## THE PROBLEM
Give only the number of lines in the data that include the string "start".

┄┄┄┄┄┄

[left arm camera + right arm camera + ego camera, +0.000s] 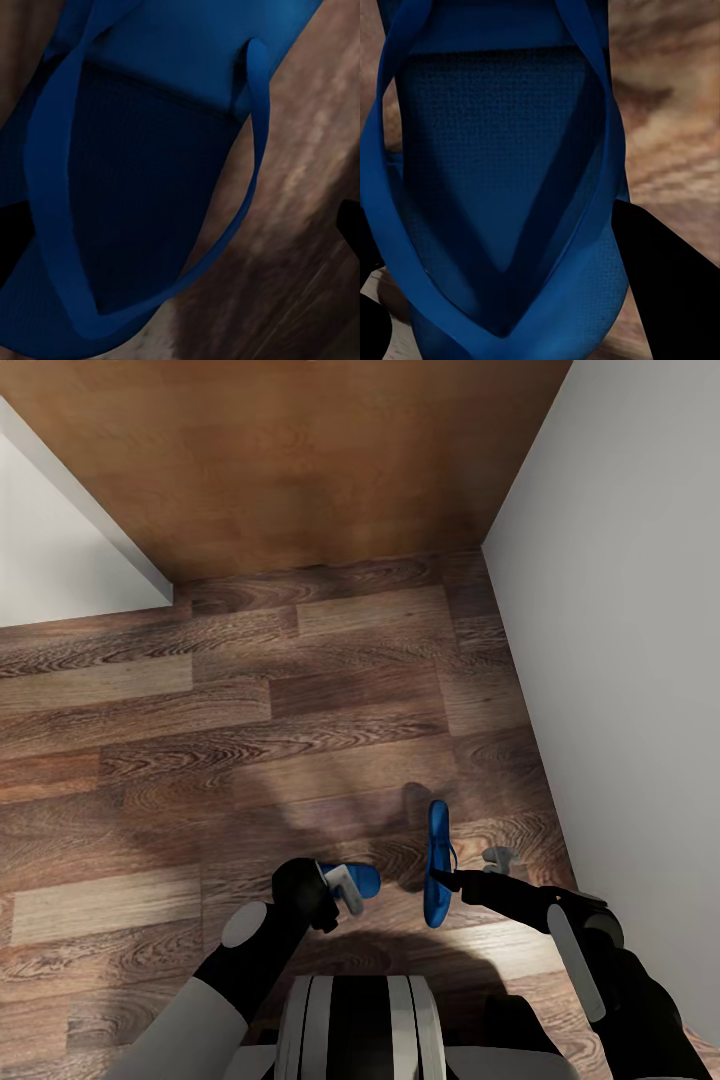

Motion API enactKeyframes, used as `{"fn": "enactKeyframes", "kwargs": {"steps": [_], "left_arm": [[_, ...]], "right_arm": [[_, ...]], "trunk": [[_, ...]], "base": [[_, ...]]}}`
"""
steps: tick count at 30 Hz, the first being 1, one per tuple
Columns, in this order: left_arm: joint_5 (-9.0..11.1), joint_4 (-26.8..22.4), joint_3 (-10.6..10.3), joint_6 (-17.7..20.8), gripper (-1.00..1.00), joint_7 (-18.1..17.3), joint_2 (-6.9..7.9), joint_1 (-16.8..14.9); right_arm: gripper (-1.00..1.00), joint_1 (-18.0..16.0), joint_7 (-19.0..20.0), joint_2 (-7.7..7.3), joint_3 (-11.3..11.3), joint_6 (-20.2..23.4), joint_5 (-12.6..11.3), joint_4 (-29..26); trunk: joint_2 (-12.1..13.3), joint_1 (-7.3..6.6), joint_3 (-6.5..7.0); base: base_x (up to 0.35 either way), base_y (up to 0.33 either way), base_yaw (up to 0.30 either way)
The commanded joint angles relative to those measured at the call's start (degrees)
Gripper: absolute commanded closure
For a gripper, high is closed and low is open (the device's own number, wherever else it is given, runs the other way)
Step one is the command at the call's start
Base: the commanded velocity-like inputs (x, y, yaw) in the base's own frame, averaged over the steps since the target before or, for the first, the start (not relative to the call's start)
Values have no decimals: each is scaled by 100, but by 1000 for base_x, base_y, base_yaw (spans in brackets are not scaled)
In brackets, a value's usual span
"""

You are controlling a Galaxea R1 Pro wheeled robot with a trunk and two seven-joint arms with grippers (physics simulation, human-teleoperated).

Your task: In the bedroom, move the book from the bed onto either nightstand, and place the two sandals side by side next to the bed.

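Over the brown wood-plank floor, the left gripper is closed around one bright blue flat sandal, while the right gripper clamps the second blue sandal, carried on edge just right of the first, near a white wall.

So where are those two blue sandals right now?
Both are off the floor in the head view: one sandal hangs on edge from the right gripper near the white wall, the other sandal sits in the left gripper.
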Motion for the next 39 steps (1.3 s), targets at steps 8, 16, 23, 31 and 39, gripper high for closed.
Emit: {"fn": "enactKeyframes", "kwargs": {"steps": [8,16,23,31,39], "left_arm": [[34,-5,-12,-357,-100,-26,6,0],[26,-1,-12,-354,-100,-26,11,-1],[9,5,-12,-354,-100,-26,20,-1],[2,4,-5,-339,-100,-26,40,1],[-1,3,5,-336,100,-26,47,-1]], "right_arm": [[100,-2,13,0,-7,38,-16,-3],[100,-2,13,0,-7,34,-16,-3],[100,-2,13,0,-7,33,-16,-3],[100,-2,13,0,-7,36,-16,-3],[100,-2,13,0,-7,35,-16,-3]], "trunk": [[-1,2,-4],[-1,2,-4],[-1,2,-4],[-1,2,-4],[-1,2,-4]], "base": [[0,0,0],[0,0,0],[0,0,0],[0,0,0],[0,0,0]]}}
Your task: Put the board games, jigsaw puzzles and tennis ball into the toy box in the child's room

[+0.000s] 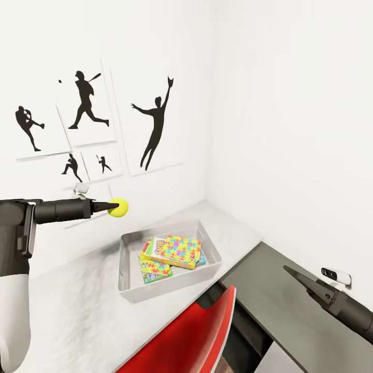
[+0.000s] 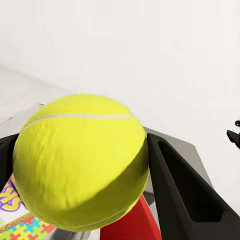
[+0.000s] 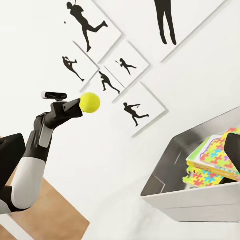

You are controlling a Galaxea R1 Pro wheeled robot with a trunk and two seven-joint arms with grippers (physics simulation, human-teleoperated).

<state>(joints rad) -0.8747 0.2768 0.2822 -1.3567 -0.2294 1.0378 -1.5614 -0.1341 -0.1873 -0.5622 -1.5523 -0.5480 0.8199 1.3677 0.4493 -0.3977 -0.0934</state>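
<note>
The tennis ball (image 1: 118,207) (image 2: 80,160) (image 3: 90,102) is a yellow-green ball held in the air by my left gripper (image 1: 115,207), whose fingers (image 2: 185,195) are shut on it. It hangs above the table (image 1: 72,305), just beyond the far left corner of the toy box (image 1: 124,274) (image 3: 170,200). In that light-grey bin lie two mosaic jigsaw puzzles (image 1: 180,249) (image 1: 154,269) (image 3: 220,152) over a green-edged printed box (image 1: 153,243). My right gripper (image 1: 291,273) hovers low at the right, open and empty, over the dark cabinet.
A red chair back (image 1: 202,331) stands against the table's front edge below the bin. A lower dark-grey cabinet (image 1: 290,316) runs along the right wall, with a small white device (image 1: 335,275) on it. Black baseball-player pictures (image 1: 85,101) hang on the wall behind.
</note>
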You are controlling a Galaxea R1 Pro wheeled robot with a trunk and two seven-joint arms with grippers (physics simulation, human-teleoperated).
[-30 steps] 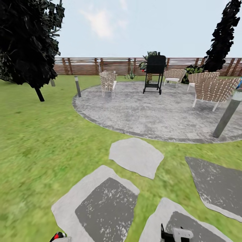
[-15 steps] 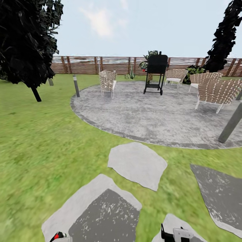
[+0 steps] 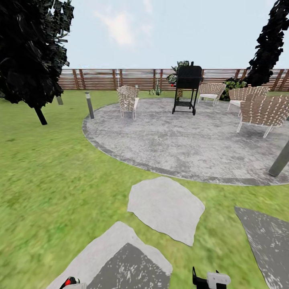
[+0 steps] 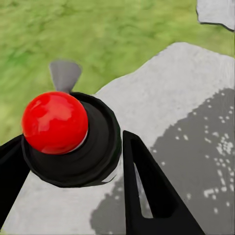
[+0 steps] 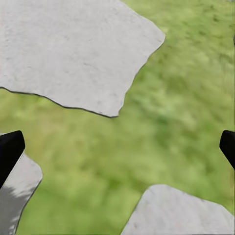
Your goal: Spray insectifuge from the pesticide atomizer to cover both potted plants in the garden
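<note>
**Left jaws carry the atomizer, patio well ahead**

The left gripper (image 4: 73, 141) has its jaws closed in on the atomizer (image 4: 100, 147). One black finger (image 4: 11, 166) presses against the round black head on one side, and the other finger (image 4: 142, 186) stands right against it on the opposite side. From this angle I see the head from above: a shiny red knob (image 4: 54, 122) sits on top and a thin grey tab (image 4: 64, 73) pokes out beyond it. The body is hidden underneath. Below these jaws lies a grey stepping stone (image 4: 176, 98) with a darker speckled patch, and grass (image 4: 98, 29) lies past it.

The right gripper (image 5: 117, 147) is spread wide, its two black tips at the far edges of its own view with nothing between them. Under it is grass, with a pale stone slab (image 5: 73, 49) ahead and the corners of two more slabs close to the tips.

In front of both jaws the lawn (image 3: 48, 180) runs up to a round grey patio (image 3: 180, 140). On its far side stand a black grill (image 3: 186, 88) and woven chairs (image 3: 128, 100), well apart from the jaws. A wooden slat fence (image 3: 104, 79) closes off the back. A dark tree (image 3: 28, 52) stands far off on the left gripper's side and another (image 3: 267, 44) on the right gripper's side. A small spiky plant (image 3: 155, 90) grows by the fence, too far off to make out.
</note>
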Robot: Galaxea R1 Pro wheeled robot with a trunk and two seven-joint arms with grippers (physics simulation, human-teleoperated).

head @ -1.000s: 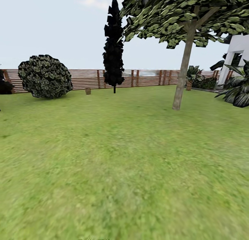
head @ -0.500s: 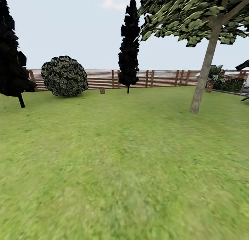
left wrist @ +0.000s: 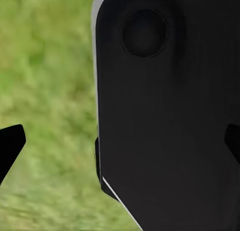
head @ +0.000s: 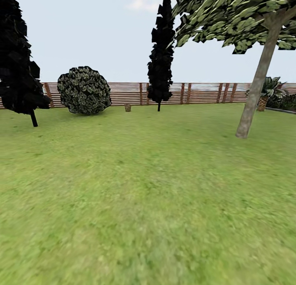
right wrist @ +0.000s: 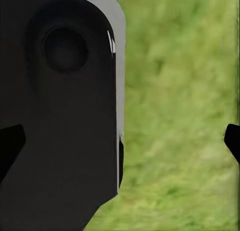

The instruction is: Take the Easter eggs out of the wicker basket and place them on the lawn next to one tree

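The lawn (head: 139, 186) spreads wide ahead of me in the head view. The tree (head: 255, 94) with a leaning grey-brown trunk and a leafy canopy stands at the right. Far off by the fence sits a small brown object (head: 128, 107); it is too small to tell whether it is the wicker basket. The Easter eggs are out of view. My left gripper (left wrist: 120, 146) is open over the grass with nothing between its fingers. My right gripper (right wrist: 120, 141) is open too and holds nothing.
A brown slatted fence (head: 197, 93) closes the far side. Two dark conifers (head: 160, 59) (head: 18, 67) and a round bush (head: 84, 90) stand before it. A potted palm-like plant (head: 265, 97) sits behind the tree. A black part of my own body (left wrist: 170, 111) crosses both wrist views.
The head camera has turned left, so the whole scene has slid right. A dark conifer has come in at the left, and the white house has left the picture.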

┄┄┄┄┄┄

## RESULT FOR THIS EXERCISE
3